Individuals have the power to make contracts with people over almost anything, so long as all parties mutually agree and are aware of the stipulations within the agreement. The issue with medical billing in an emergency is that people are agreeing to receive care from professionals when they are not in an equal bargaining position, to refuse care could result in death in the moment for some.
Individuals and providers attempt to avoid the complications of this dynamic by contracting with insurance companies to cover their cost of care and be the negotiating party between the insured and the professional. Not all providers have a contract worked out with all insurance companies.
For providers to be within an insurance network they have to apply and meet specific requirements that can be different for each company. In an emergency, there will be doctors and other providers that will see a patient who may not be within the insured network at the time of service. When a provider is out-of-network, care from that provider is not covered by insurance companies. Even when a specific hospital is in-network, they may have professionals or contractors who work in the hospital that are out-of-network.
In an emergency, this leaves the patient with “Surprise Bills” because they have no prior knowledge of the possible cost, most cannot refuse care in the moment, and they have no way to negotiate the costs prior to care. States have implemented regulations that do not allow these “Surprise Bills”. This stop-gap measure should encourage hospitals to ensure that all of the employees and contractors who work for them are within the insurance networks that they contract with to avoid these billing hiccups.
Unfortunately, surprise bills still happen. To settle these surprise bills, insurance companies will typically negotiate with the provider to pay them their standard costs of coverage, which is lower than the charged amount. The provider accepts that payment and then tries to “balance bill” with the patient to get more for service. When surprise billing is against state regulation, providers are not authorized to balance bill in full. In response, some providers have taken to use arbitration and mediation, known as alternative dispute resolution in NY. This is when negotiations can get tricky.
Alternative dispute resolution is a method that providers use in an effort to collect more from the bill.

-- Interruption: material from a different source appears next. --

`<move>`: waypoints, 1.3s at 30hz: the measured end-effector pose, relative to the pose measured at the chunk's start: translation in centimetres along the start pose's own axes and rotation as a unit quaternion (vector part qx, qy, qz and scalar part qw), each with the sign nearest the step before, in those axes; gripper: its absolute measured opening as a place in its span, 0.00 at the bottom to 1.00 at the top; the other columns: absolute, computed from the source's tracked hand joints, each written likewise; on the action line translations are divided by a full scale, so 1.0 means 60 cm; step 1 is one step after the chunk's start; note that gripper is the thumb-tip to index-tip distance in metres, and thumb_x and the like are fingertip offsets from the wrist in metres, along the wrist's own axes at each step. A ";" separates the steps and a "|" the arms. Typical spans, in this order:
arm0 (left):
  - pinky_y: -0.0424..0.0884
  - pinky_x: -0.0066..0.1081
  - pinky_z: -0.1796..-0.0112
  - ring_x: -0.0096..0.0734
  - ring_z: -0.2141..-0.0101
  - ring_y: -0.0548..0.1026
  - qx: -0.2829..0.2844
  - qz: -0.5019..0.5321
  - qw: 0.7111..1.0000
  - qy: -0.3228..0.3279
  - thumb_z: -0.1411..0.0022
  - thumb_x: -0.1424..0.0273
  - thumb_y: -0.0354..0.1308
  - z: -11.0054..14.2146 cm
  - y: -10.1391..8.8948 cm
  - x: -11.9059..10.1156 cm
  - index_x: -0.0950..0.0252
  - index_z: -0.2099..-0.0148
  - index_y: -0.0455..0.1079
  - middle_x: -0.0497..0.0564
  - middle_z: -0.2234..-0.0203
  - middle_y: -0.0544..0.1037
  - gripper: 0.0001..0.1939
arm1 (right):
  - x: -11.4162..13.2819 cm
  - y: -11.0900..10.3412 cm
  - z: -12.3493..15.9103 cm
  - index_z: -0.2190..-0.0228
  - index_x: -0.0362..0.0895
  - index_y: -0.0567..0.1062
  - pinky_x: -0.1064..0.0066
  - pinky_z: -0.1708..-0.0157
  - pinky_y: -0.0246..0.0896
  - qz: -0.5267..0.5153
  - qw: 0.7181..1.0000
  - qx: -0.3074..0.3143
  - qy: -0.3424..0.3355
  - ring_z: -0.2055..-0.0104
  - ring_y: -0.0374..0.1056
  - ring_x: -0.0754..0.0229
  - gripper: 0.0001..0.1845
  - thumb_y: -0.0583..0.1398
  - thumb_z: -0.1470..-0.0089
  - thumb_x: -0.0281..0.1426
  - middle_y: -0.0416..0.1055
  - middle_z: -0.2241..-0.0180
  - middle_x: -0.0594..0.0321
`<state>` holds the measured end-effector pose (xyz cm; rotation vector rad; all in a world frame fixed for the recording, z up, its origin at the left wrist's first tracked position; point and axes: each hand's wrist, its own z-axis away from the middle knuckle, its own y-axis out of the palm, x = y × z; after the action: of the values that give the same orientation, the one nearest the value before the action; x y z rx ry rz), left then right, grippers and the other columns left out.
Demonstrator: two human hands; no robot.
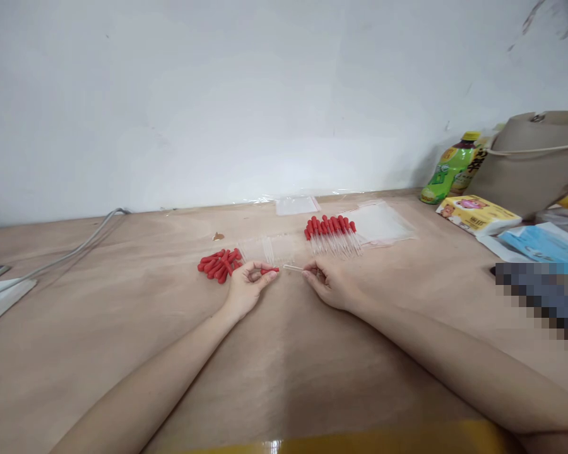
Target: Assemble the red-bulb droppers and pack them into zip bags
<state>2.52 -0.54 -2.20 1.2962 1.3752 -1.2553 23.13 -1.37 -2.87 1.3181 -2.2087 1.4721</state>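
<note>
Between the thumb and fingers of my left hand is a red rubber dropper bulb, its end pointing right. My right hand pinches a clear glass dropper tube that points left at the bulb; a small gap separates the two. Left of my left hand lies a pile of loose red bulbs. Behind my hands, clear tubes lie in a row. Several droppers with red bulbs fitted lie side by side behind my right hand.
Clear plastic bags lie behind the droppers, another bag by the wall. At right stand a green-labelled bottle, a yellow tissue pack, a beige bag and a blue packet. A grey cable crosses the left side.
</note>
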 end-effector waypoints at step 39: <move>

Under New York’s law, the patient is held harmless, and only has to pay as much of their deductible, copay or coinsurance as if they would when the doctor is in-network. If the insurance company and the physician can’t agree on how much of the rest of the bill to pay, they can take the issue to arbitration after mediation. One of the struggles with this is that the arbitrators usually have a limited background in medical insurance negotiations or billing and rely on the guidance from the law. In NY it suggests that patients pay the 80% percentile of the rates submitted by the medical providers.
This is way above the standard costs of care that is averaged between insurance companies and providers, as well as, standard medicare rates. Thereby, it leaves the patient to cover costs that are higher than what a physician would normally receive from any other party until their standard deductible is maxed out for the year. In 2015, NY only had 115 cases that went to arbitration for balance billing, the practice is on the rise as 1,014 cases were held in 2018. More experts are coming to the forefront to advocate that the reasonable standard costs of care should be what arbitrators use as their guidance for settling these disputes, for now the dynamic remains the same.
Negotiating medical bills during the mediation phase and before they even make it to an arbitrator is where the patient has the most negotiation power to pay the standard cost of care rates. It helps to have it properly outlined for the biller and for the patient to know their rights against balance billing beyond their standard deductible when they receive care in an emergency at an in-network care facility from an out-of-network provider. This is where a medical billing advocate can step in and help patients understand the standard cost of care and how to connect with the right people to pay a bill before it is taken to arbitration.